Our Proteomics Facility uses mass spectrometry and is equipped with six state-of-the-art mass spectrometers covering a wide range of applications.

This allows for a broad range of methods including analysis of individual proteins (e.g. intact mass, sequencing, identification), the qualitative and quantitative analysis of complex protein samples (e.g. pull-downs, expression studies, modifications, isotope labelling), as well as mass spectrometry imaging and ion mobility.

The facility is equipped with a broad range of mass spectrometers including some of the most advanced instruments for proteomics, including the latest model of the Orbitrap series with advanced capabilities for proteomics using nano LCMS.

Service requests are welcome from across the Norwich Research Park as well as from external institutions.

Proteomics services

  • Protein and peptide off-line fractionation (HPLC)
  • Determination of protein intact mass
  • Bottom up protein identification (after trypsin digestion); Gel bands and Complex mixtures: CoIP, over-expression, pull downs, total cell lysates
  • Top down protein identification
  • Protein mass fingerprinting (PMF) using MALDI
  • Phosphoproteomics; Phosphopeptide enrichment (including non-canonical) and Phosphopeptide identification and quantification
  • Study of post translational modifications (PTM)
  • Quantification – Cellular protein expression analysis; Label free, Targeted quantification (SRM), Isobaric labelling: iTRAQ or TMT, Stable Isotope Labeling: SILAC
  • Mass spectrometry imaging
  • Ion mobility for small molecule analysis
  • Data analysis

Equipment

Mass Spectrometers

Two Thermo Scientific™ Orbitrap Tribrid™ mass spectrometers

  1. Thermo Scientific™ Orbitrap Eclipse™ Tribrid™ mass spectrometer LCMS with Thermo UltiMate® 3000 RSLCnano LC system
  2. Thermo Scientific™ Orbitrap Fusion™ Tribrid™ mass spectrometer LCMS with Thermo UltiMate® 3000 RSLCnano LC system

Plus

Software

The following programmes for proteomics data processing, protein identification by database search, and quantification, are available team to cover the different needs of sample analysis:

  • Mascot Server 2.7
  • Mascot Distiller 2.7.1
  • Proteome Discoverer 2.4 (Thermo)
  • PEAKS 8.5
  • Scaffold 4.10.0
  • MaxQuant
  • Progenesis LC-MS 1.1
  • R
  • Masslynx (Waters)
  • HDI 1.4 (Waters Imaging)
  • FlexAnalysis (Bruker)

Applications and Sample Submission

Analysis of individual proteins

The proteomics team can run a range of analyses of individual proteins, including;

Intact mass analysis

Can be done on the Maldi-TOF or by LCMS on the QTOF (Synapt G2-Si).

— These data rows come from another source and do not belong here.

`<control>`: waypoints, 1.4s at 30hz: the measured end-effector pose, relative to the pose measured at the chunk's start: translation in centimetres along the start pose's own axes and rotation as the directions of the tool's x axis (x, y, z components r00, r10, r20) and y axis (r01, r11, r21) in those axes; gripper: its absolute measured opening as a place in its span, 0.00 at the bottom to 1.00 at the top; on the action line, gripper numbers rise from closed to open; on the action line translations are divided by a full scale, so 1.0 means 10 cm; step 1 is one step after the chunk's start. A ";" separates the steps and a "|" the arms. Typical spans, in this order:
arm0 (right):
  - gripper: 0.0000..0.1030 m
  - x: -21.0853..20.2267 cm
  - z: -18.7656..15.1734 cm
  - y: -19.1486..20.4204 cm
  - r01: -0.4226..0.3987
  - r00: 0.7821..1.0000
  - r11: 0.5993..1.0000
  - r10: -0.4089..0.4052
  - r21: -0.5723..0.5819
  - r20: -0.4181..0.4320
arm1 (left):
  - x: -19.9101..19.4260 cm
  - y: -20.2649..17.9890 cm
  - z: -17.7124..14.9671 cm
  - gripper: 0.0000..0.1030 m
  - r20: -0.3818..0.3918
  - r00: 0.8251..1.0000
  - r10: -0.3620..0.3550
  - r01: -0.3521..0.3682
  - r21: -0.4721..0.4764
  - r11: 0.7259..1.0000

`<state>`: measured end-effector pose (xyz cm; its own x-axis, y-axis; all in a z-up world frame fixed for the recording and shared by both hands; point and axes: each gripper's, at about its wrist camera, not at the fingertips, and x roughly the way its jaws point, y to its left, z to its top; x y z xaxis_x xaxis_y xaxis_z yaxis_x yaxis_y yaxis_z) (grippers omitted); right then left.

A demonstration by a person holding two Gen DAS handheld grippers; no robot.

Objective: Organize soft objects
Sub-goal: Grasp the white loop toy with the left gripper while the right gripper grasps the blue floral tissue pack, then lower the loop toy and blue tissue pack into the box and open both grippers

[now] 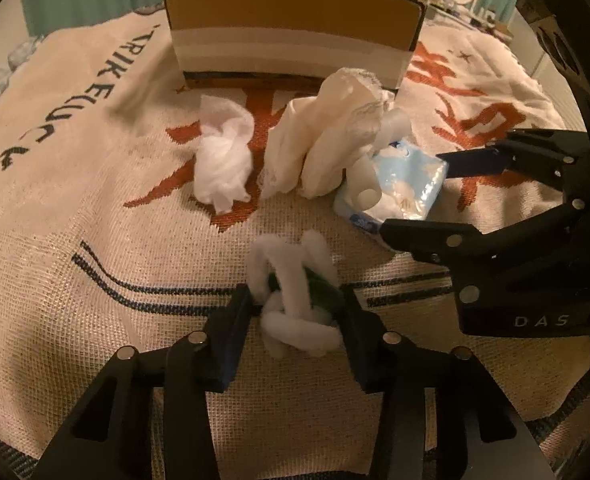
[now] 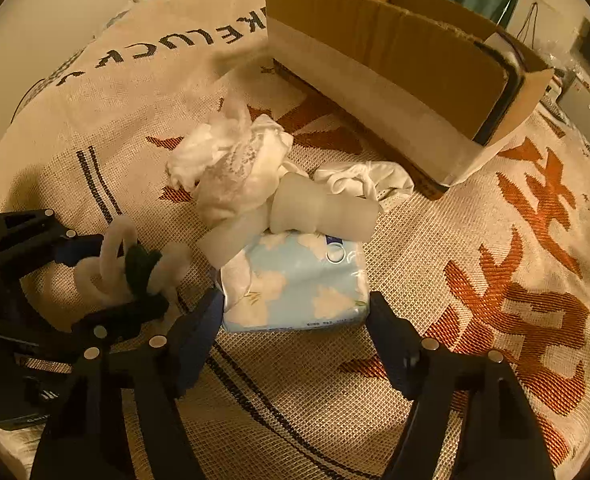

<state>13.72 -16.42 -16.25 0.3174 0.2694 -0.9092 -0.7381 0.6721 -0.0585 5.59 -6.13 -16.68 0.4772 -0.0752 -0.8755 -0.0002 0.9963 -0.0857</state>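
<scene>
The left gripper (image 1: pixel 297 314) is pinching a fluffy white-and-green chenille knot (image 1: pixel 295 300) over the woven cream blanket (image 1: pixel 95 220). The right gripper (image 2: pixel 295 312) is gaping wide around a sky-blue tissue pack (image 2: pixel 299 284) (touching, not squeezing), near the open cardboard box (image 2: pixel 395 64).

Both wrist views look low and close across the woven blanket (image 1: pixel 95 208) — sharing the cardboard box (image 2: pixel 395 52).
</scene>
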 end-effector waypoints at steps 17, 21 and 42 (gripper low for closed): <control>0.66 -1.04 -0.33 0.05 0.100 0.971 0.972 -0.142 0.211 0.194 | -0.56 0.01 0.10 0.40 0.161 0.987 -0.031 0.028 0.019 0.999; 0.66 -1.38 -0.32 0.14 0.143 0.948 0.965 -0.197 0.219 0.251 | -0.83 0.01 0.20 0.40 0.237 0.971 -0.044 0.038 0.029 0.999; 0.66 -2.44 0.67 -0.13 0.145 0.782 0.929 -0.319 0.342 0.536 | -1.59 0.25 1.51 0.40 0.546 0.834 -0.081 -0.022 0.179 0.984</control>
<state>10.93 -19.22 8.78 0.8027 0.3660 -0.4709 -0.4362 0.8987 -0.0449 11.33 -1.88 4.21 0.8780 -0.1211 -0.4632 0.1468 0.9890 0.0198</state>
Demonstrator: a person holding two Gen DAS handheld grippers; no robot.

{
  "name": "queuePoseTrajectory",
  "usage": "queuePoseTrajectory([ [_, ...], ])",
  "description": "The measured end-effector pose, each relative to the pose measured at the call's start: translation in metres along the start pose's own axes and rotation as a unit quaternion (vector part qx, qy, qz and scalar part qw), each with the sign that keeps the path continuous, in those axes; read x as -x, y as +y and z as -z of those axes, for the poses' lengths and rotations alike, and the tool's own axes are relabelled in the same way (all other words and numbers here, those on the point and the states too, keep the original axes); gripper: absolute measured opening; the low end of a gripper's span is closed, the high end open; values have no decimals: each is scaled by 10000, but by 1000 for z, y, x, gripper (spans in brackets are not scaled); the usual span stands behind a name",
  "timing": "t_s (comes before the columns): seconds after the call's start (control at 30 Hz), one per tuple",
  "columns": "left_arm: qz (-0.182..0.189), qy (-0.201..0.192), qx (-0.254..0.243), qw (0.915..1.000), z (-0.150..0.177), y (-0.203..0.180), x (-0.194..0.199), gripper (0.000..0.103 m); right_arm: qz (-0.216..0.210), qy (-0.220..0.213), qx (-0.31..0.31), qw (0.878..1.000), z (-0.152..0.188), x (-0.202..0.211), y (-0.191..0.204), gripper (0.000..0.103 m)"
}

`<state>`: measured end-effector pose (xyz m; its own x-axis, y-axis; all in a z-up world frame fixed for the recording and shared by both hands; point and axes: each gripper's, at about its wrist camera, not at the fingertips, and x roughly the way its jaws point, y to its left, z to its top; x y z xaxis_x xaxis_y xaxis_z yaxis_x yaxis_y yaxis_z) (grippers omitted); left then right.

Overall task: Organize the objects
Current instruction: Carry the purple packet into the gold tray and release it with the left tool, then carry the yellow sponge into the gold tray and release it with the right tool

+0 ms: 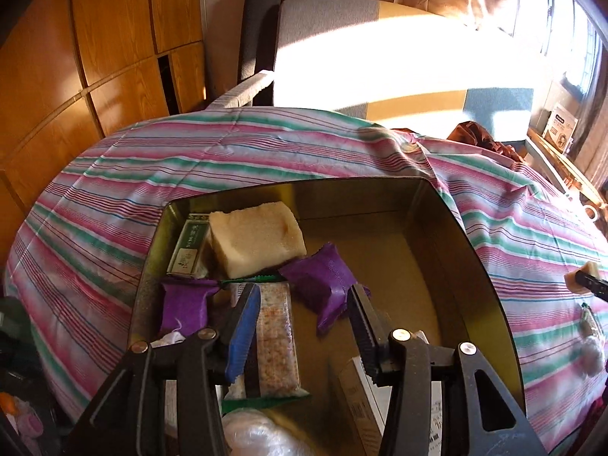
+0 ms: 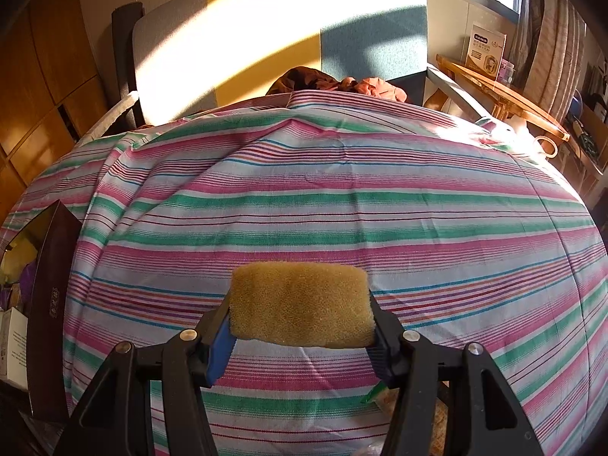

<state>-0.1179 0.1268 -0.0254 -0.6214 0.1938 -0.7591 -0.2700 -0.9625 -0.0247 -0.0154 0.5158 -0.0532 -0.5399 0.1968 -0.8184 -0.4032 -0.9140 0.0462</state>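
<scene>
An open box with gold inner walls [image 1: 361, 199] stands on the striped cloth [image 1: 228, 152]. In it lie a pale sponge [image 1: 256, 241], a green packet [image 1: 190, 247], two purple packets [image 1: 323, 277] [image 1: 186, 304], a clear snack bar [image 1: 275, 342] and a white carton [image 1: 361, 391]. My left gripper [image 1: 304, 290] hangs open over the box, nothing pressed between its pads. My right gripper [image 2: 301, 304] is shut on a yellow sponge [image 2: 300, 292] above the cloth. In the left wrist view the right gripper's tip shows at the far right edge [image 1: 589, 281]. The box's dark outer wall [image 2: 53, 266] is at the left.
A padded chair [image 2: 285, 38] stands behind the table with brown clothing [image 2: 334, 83] on its seat. Wooden cabinets [image 1: 95, 57] fill the left. A wooden shelf [image 2: 494, 87] with a white carton [image 2: 488, 49] is at the right. Small wrapped items [image 1: 591, 342] lie on the cloth's right side.
</scene>
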Motion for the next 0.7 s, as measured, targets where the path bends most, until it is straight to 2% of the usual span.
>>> queuePoseTrajectory([
  [0.3, 27, -542, -114, 9985, 13, 3, 58, 55, -37, 91, 183, 9998, 6, 2, 21, 59],
  [0.5, 64, -663, -219, 9975, 23, 4, 75, 56, -165, 138, 303, 9993, 12, 8, 44, 59],
  [0.7, 129, -609, -176, 9979, 33, 9, 79, 56, -348, 183, 351, 9986, 18, 13, 72, 59],
])
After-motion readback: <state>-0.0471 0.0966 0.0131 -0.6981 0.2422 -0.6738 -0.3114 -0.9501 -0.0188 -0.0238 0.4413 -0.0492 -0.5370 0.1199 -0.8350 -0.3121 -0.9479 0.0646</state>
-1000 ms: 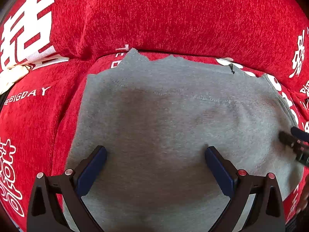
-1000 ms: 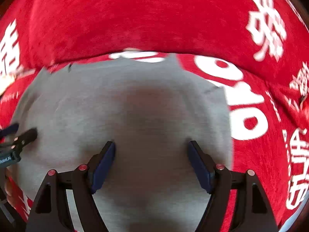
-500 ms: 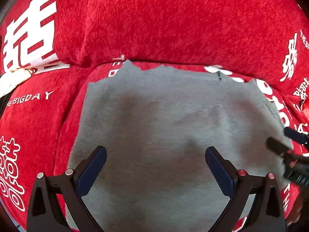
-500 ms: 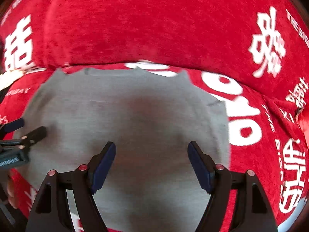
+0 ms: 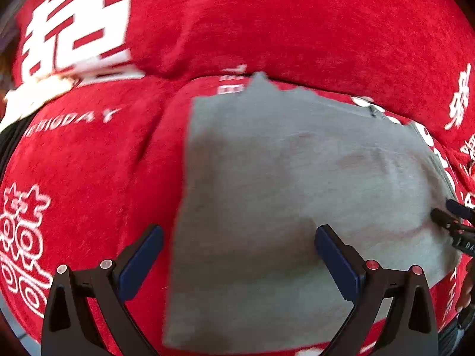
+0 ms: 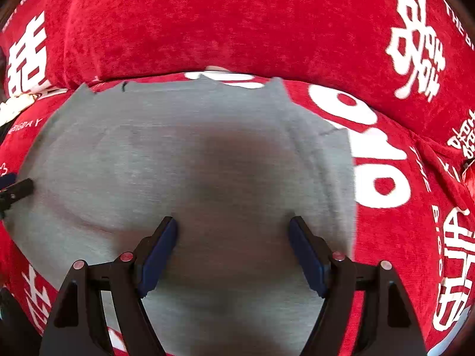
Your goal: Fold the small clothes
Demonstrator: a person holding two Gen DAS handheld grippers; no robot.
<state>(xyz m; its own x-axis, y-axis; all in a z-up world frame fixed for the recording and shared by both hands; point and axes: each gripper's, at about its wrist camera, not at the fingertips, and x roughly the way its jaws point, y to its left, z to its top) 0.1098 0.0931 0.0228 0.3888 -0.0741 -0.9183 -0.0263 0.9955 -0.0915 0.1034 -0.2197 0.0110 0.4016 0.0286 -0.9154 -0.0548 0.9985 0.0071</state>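
Observation:
A grey garment (image 5: 297,178) lies spread flat on the red sofa seat, with a jagged far edge and a small dark mark near it. My left gripper (image 5: 239,228) hovers open over the garment's left edge: one fingertip is over red fabric, the other over grey cloth. My right gripper (image 6: 233,222) is open above the right half of the garment (image 6: 178,148), with nothing held between its fingers. Each gripper also shows at the margin of the other's view: the right gripper (image 5: 451,219) and the left gripper (image 6: 14,190).
The red sofa cover (image 5: 89,178) with white printed characters lies under the garment. A red back cushion (image 6: 237,23) rises just behind its far edge. A pale cream item (image 5: 32,95) sits at the far left by the cushion seam.
My left gripper has moved left, so the garment's left edge now lies between its fingers instead of outside them. The right gripper has shifted only slightly. Both stay open.

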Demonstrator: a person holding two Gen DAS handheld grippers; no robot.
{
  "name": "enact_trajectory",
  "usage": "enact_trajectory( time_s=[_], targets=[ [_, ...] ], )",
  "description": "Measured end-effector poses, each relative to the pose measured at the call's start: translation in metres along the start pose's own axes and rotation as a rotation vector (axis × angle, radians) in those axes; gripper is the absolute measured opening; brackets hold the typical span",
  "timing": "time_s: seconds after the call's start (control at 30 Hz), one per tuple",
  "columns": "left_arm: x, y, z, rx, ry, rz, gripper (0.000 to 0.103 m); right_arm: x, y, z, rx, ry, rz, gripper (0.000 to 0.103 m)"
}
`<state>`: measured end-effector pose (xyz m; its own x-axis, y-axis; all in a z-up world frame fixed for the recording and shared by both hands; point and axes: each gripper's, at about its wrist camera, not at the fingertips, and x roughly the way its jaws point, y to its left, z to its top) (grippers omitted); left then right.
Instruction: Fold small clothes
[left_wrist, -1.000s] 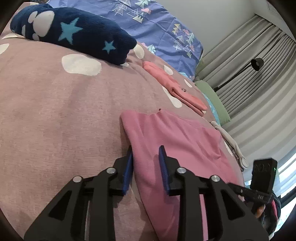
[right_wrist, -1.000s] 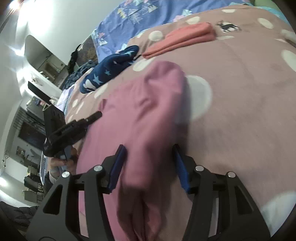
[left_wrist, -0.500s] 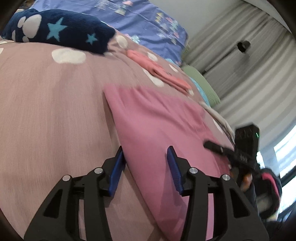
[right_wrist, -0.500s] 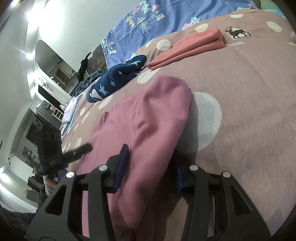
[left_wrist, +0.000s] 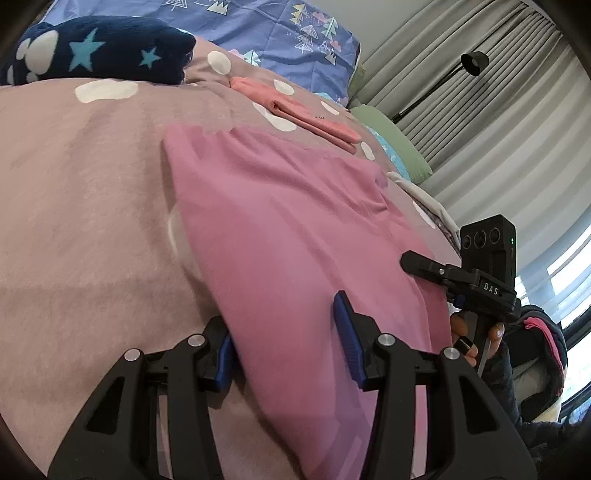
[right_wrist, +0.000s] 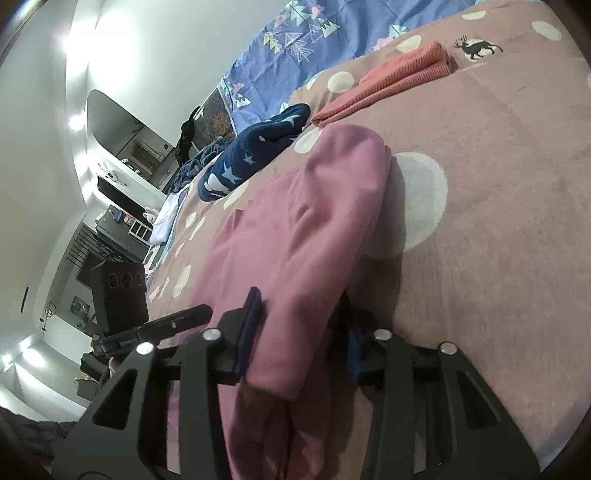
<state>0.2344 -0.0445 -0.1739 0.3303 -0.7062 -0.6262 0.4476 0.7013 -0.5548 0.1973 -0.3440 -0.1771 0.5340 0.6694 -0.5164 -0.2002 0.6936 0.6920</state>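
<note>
A pink garment (left_wrist: 288, 236) lies spread on the mauve dotted bedspread (left_wrist: 81, 192). My left gripper (left_wrist: 284, 343) is open, its blue pads straddling the garment's near left edge, the cloth lying between them. My right gripper (right_wrist: 299, 332) is open around the garment's (right_wrist: 306, 229) folded right edge, cloth draped between the fingers. The right gripper also shows at the right of the left wrist view (left_wrist: 461, 277), and the left gripper at the left of the right wrist view (right_wrist: 155, 328).
A folded coral garment (left_wrist: 295, 110) and a navy star blanket (left_wrist: 99, 55) lie farther up the bed. A blue patterned pillow (left_wrist: 280, 33), a green cushion (left_wrist: 399, 147), a floor lamp (left_wrist: 472, 61) and grey curtains (left_wrist: 498, 122) stand beyond.
The left gripper's jaws have opened wider and pulled back along the garment's near edge. The right gripper has drawn back and lowered, with the cloth still between its open fingers.
</note>
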Motion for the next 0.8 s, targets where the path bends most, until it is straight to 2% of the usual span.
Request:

For Maldi provide 10 µl containing 200 pmoles of protein in water or weak buffer/salt solution (no glycerol). For QTOF provide at least 10 µl at 50 µM protein, can be a mixture of proteins and may contain buffer, salts, but no detergent.

Protein sequencing

Can be done on the Maldi-TOF using ISD.

Both termini can be sequenced up to 20-30 aa, but the terminal 10 aa can only be estimated if sequence is known and success depends on individual protein and purity of sample.

Provide 10 µl containing at 100 µM of pure protein in water or weak buffer.

Identification of individual proteins

Mostly done by peptide mass fingerprinting (PMF) after trypsin digestion on the Maldi-TOF; for weak samples and mixtures of protein LC-MS/MS on an Orbitrap Tribrid will used.

Provide excised gel bands (processed according to the Trypsin digestion protocol) or protein solution (10 µl containing some 50 pmoles, detergent-free). For gel staining use instant blue or similar and do not over stain. Do NOT use silver staining.

Analysis of complex protein samples

For protein identification

Done by nanoLC-MS/MS  on Orbitrap instruments or on the timstof Pro (Bruker)

The available instruments provide high sensitive and speed for analysis of complex samples.

Samples can be of different origin (cell lysates, tissue extracts, fractions, CoIP’s) and can be in solution or in gel. Solutions should not contain detergents and excess of other compounds.

Very complex samples can be fractionated by IEX or RP HPLC.

For protein quantitation (protein expression analysis)

LCMS analysis is the same as for protein identification (see above).

Special Software (MaxQuant, PEAKS, Scaffold) will be used for label-free quantitation.

For more accurate quantitation of complex samples, labelling with stable isotopes is recommended. TMT up 16plex is the method of choice for complex expression analysis.

The mass spectrometer with the most advanced methods for TMT based quantification is the new Orbitrap Eclipse (Thermo) which is available in our facility. It features advanced hard- and software for improved TMT analysis including multiple precursor MS3 for the TMT ions as well as real-time search for specific and reliable peptide quantification.

For TMT and iTRAQ, chemical labelling will be provided, whereas other labelling methods (like SILAC, 15N) cannot be provided by our facility. Mass spectrometric analysis can be performed for all labelled samples.

Special applications

Special applications can be discussed with the Proteomics Team

Detection of post-translational modifications

Modifications can be detected after MS/MS in a database search considering the possible mass differences. Enrichment of modified peptides is necessary for low abundance modifications.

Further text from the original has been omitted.